Obvious answer is Dmax, but I wanted your opinions on the others. Focus should be on reliability, parts cost, and a modest nod to NVH

- 7.3L won't fit. Too tall.
- Cummins obviously won't fit unless I want 10" of heads sticking through the hood and want the radiator zip-tied to the front bumper.

- 6.0L: once you fix the oil cooler/EGR cooler issues, is it a reliable machine?
- 6.4L: too complex? Easy to delete the stuff I don't need?
- 6.7L: should it even be considered?

Any others you can think of?

Yukon6.2
08-27-2011, 08:35
Why not stick with the 6.5?
Get a new p400 and a new mechanical pump.Add a better turbo and a few mods to up the power a tad,
Simple proven power and mileage,no computers,trans probley the same size as original.
Parts are cheep,work on it yourself,
thats my opinon
Thomas

Curtis Mittong
08-27-2011, 09:05
Yukon, the 6.5L is still in my thoughts. My main concern is that a stock Dmax just makes so much more power/torque that I might have more $$ and less oomph in a modded 6.5L than I would a stock Dmax. Plus, I've yet to meet a 6.5L that didn't belch black smoke trying to make power.

DmaxMaverick
08-27-2011, 09:55
True. It's hard to make power with a MFI without significant smoke. Of course, there will some guy who comes in and says he makes 1,000 HP and it doesn't smoke one bit. Take it for what it is. You have a general idea of what you want, and you are the one who has to drive and maintain it, long after you stuff everything under the hood.

I suggest a Duramax from a van.

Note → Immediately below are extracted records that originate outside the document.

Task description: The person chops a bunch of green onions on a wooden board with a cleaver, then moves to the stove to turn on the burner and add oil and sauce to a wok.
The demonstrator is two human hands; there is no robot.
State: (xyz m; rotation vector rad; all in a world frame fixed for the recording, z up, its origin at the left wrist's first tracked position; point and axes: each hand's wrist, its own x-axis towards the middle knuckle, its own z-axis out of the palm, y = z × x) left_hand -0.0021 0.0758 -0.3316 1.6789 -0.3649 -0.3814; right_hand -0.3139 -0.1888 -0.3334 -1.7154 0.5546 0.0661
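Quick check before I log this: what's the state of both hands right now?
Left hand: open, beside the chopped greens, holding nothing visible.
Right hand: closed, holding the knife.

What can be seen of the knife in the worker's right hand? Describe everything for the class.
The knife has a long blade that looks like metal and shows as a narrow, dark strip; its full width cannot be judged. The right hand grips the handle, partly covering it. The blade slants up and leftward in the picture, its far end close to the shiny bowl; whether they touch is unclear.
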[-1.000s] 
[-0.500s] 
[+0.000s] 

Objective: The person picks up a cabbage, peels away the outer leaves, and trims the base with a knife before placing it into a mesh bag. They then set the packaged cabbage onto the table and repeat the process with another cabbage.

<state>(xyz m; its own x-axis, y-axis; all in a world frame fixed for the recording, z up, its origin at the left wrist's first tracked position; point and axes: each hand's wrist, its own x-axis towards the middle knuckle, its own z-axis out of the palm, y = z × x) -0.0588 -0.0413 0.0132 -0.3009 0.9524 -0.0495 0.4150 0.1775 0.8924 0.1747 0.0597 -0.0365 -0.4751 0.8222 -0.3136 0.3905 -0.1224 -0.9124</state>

It will have less power than an out-of-box truck powertrain, but it will have more than most all 6.5's (250, but that's not permanent), won't smoke (less than 400 HP), and is already coupled to a 4L85E tranny (will fit where Allisons won't). If you are already OK with all the electronics required, the van combo will not need an additional communication interface (such as adapting a truck PCM to a non-Allison tranny). Custom programming will give you the power, smoke level, and tranny performance you need/want with the least headache.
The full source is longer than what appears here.